Mecz Djurgarden - Legia przerwany. Ogromne zadymienie
Legia na wyjeździe rywalizowała z Djurgarden. Również dla Szwedów czwartkowe spotkanie miało znaczenie, bo i oni mieli szansę, aby zafiniszować w czołowej ósemce. Djurgarden było w o tyle trudniejszej sytuacji, że musiało wygrać z Legią, aby marzyć o awansie do 1/8 finału. Dlatego spotkanie zapowiadało się na bardzo ciekawe. Niestety już w pierwszych minutach zostało przerwane.
Wszystko za sprawą szwedzkich kibiców. Fani Djurgarden w pierwszych minutach spotkania zaprezentowali efektowną oprawę. Przy jej prezentacji użyli środków pirotechnicznych i odpalili zarówno race, jak i świece dymne.
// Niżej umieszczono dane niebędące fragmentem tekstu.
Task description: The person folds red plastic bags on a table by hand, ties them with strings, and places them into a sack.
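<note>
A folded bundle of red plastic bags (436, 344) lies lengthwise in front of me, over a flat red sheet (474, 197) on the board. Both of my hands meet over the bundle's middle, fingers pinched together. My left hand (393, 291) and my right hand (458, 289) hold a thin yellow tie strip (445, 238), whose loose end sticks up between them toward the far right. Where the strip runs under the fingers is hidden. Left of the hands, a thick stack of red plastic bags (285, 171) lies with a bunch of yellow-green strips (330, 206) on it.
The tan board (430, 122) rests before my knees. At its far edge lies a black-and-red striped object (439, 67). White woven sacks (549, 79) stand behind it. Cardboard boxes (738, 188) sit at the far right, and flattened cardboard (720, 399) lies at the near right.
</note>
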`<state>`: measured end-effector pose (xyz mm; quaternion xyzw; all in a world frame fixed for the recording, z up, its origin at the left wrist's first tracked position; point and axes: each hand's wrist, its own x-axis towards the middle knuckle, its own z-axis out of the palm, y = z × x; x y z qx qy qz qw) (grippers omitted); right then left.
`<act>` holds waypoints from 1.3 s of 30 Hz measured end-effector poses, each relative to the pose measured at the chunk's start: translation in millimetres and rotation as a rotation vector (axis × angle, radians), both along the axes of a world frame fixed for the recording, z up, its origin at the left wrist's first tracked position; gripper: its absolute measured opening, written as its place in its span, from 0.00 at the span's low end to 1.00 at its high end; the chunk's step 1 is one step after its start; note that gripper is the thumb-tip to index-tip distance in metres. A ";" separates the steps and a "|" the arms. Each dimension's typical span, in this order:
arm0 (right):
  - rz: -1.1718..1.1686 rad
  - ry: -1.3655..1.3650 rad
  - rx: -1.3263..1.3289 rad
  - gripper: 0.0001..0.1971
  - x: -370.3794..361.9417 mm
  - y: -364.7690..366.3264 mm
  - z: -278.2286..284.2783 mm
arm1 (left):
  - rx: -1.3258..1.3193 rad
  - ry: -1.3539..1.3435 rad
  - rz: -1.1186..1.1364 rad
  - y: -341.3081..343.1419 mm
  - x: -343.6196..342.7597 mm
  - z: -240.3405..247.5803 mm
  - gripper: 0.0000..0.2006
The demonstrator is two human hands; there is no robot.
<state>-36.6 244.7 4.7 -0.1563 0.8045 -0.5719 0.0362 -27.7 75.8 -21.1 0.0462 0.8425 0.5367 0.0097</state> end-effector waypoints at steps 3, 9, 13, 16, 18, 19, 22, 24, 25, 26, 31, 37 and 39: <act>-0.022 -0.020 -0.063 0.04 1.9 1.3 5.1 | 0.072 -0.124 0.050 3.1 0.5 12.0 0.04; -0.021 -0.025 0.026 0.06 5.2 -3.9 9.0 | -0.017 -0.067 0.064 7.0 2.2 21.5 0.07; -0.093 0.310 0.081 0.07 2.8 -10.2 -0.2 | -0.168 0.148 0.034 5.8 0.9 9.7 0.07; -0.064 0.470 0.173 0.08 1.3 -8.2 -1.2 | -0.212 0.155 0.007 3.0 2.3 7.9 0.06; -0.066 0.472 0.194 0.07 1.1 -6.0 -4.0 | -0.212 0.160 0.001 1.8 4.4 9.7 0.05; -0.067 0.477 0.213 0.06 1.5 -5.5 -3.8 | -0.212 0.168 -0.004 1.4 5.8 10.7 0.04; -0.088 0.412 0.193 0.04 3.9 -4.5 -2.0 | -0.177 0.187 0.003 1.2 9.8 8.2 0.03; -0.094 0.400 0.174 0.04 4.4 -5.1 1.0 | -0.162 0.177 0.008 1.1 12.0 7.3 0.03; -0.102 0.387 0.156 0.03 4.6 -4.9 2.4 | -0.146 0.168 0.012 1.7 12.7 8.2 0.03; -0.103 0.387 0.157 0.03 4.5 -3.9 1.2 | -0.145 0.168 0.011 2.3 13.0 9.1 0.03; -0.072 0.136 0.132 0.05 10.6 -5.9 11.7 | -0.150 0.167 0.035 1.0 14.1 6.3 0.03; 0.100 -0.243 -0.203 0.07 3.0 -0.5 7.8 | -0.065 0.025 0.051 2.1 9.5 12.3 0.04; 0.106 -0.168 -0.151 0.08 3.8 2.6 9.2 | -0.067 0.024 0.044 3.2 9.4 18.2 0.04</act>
Przed spotkaniem obawiano się, że zrobią to fani Legii, a największe obawy związane było z tym, że dach stadionu był zamknięty i dym nie miałby gdzie uciec.
O słuszności obaw przekonaliśmy się po kilku minutach rywalizacji. Sędzia był zmuszony przerwać spotkanie, bo widoczność była w zasadzie zerowa. A ze względu na zamknięty dach dym nie miał jak uciec ze stadionu przez co przerwa w rywalizacji była kilkudziesięciominutowa.